We're trying to figure out if we need to keep generating them or not.
Now the updates.
We got more space for the dumps server, which means we don't need to
reduce the number of dumps kept for some time. You'll also see other
items showing up there soon-ish, not part of the xml dumps.
We've long had a request to run stubs early on in the dumps process so
that stats can be produced right away, and we finally have that going.

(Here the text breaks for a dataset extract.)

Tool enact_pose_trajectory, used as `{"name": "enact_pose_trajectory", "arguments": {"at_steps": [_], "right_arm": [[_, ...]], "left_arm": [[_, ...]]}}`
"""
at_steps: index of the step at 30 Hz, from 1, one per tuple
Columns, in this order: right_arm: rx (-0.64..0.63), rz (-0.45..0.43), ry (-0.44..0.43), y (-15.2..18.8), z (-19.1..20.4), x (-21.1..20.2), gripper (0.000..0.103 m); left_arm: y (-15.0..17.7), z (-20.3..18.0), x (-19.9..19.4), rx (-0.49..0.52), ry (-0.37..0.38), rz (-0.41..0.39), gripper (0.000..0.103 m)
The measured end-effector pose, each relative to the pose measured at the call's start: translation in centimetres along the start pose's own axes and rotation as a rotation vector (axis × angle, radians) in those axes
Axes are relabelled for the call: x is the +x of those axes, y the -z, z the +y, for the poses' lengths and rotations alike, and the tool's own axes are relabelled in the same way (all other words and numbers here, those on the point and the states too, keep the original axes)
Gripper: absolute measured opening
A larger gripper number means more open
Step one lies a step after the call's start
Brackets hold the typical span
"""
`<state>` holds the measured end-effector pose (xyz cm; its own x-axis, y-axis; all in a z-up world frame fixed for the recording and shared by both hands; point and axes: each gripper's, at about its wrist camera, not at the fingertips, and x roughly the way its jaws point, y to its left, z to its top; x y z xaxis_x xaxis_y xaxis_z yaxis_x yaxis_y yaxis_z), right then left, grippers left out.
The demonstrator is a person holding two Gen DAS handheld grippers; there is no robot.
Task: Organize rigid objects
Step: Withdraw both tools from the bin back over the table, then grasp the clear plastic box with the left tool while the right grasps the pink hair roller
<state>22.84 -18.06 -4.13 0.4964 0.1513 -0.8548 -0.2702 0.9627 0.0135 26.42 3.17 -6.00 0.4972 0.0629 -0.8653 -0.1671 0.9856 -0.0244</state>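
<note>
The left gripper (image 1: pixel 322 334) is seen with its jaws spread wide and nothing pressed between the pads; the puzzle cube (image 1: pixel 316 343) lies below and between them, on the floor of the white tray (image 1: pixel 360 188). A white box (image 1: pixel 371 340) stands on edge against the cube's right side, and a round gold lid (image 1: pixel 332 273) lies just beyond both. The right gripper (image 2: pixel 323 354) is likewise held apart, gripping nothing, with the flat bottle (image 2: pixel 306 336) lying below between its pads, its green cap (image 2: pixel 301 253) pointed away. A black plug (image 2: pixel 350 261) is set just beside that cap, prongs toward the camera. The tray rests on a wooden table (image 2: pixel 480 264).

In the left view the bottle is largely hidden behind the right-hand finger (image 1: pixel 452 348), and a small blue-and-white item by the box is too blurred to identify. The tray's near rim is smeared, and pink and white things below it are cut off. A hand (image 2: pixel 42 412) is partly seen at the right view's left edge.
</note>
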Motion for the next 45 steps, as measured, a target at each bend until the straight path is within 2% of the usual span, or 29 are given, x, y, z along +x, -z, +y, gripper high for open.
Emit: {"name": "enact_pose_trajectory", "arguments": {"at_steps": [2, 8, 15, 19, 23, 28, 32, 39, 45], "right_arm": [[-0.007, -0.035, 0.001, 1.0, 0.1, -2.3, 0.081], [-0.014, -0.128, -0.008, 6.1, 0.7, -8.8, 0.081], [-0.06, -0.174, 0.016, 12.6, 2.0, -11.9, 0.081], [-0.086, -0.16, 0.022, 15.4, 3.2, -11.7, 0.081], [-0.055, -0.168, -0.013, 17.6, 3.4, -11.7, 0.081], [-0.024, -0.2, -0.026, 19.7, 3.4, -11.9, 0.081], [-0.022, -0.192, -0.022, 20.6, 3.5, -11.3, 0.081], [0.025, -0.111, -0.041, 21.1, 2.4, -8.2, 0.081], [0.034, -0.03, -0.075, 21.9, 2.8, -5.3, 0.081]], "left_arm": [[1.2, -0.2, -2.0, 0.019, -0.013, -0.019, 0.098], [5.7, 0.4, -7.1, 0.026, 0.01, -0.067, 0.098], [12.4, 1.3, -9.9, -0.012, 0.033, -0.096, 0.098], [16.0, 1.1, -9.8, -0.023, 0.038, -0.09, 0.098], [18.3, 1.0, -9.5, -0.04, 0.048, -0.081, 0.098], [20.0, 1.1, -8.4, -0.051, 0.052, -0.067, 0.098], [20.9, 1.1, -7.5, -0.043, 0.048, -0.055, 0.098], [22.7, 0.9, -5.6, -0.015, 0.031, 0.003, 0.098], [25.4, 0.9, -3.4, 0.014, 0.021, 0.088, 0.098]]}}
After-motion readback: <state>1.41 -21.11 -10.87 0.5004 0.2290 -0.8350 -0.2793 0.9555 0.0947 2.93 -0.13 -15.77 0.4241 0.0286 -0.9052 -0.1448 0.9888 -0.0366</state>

As of this month all dump runs will be done in stages, stubs first, then
tables, then page logs, and then the rest. I'm open to negotiation
about the order of jobs after the stubs, if folks have other
preferences.
We've worked around the eternal php memory leak(s), which lets us now
run 7 workers for small wikis at once. This means we'll get through
those dumps quicker.
Nemo_bis did some testing with an option to 7zip which means much faster
compression with a relatively small increase in size. I've adopted that
everywhere and we should see the difference, primarily in the big wikis,
this month and on.
New code brings new bugs. This month's stub and page log runs for
smaller wikis may have a duplicate entry at the end, the last item
appearing twice. This has been fixed for all future runs. It shouldn't
have a real impact on stats but folks importing from these dumps should
be aware.
Happy June,
Ariel